In December 1552, Regent Arran sent him worsted cloth and velvet for a gown for Elizabeth Ramsay, the daughter of William Ramsay of Leuchars and Colluthie. Her father had been killed at the battle of Pinkie, and she was probably staying at Linlithgow Palace at this time. She subsequently married David Carnegie. He was also sent money to give to two banished Englishmen.

In November 1554, Mary of Guise (who was now Regent of Scotland) give him a lease or tack of the coal workings near Linlithgow Palace. On 10 February 1556, she made him master of her majesty's artillery and munitions. His letter of appointment mentions his faithful service in the wars with "the auld enemies of England" and his experience of fortifications and munitions. He was given powers to survey fortifications and order repairs. The position paid £100 Scots.

During the six years of her Regency (1554–1560), Mary of Guise employed an Italian military designer, Lorenzo Pomarelli from Siena who is particularly associated with works on the Island of Inchkeith.

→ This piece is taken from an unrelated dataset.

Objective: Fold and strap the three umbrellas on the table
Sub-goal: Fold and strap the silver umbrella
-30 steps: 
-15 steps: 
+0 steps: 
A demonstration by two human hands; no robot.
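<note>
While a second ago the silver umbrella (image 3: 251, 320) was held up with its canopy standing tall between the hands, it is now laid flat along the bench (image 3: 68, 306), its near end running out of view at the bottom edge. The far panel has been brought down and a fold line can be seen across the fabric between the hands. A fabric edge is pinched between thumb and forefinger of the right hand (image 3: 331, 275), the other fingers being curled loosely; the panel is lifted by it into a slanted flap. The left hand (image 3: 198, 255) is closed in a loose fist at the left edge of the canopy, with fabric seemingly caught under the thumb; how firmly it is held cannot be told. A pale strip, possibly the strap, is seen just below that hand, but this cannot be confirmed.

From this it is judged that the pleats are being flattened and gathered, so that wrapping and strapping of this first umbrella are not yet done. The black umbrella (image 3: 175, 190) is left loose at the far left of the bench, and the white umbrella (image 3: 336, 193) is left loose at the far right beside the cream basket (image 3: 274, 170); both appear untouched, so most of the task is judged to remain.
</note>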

Hamilton of Briggis was chamberlain of the lands of Dunbar. His account for 1561 mentions rabbits, local produce that featured on the royal table.

In July 1561 Mary, Queen of Scots made Robert Anstruther captain of Dunbar. He took charge of the cannons and ammunition according to an inventory made by Robert Hamilton of Briggs.

Queen Mary appointed Andrew Ferriar keeper of Linlithgow Palace on 28 January 1567. He was instructed to keep some fields of broom in the park to feed the queen's mares, and plant trees in the Peel, the environs of the palace. He was also given powers to apprehend anyone hunting with dogs or culverin hand-guns in the park.

Robert Hamilton of Briggis died in 1568. He had at least four children.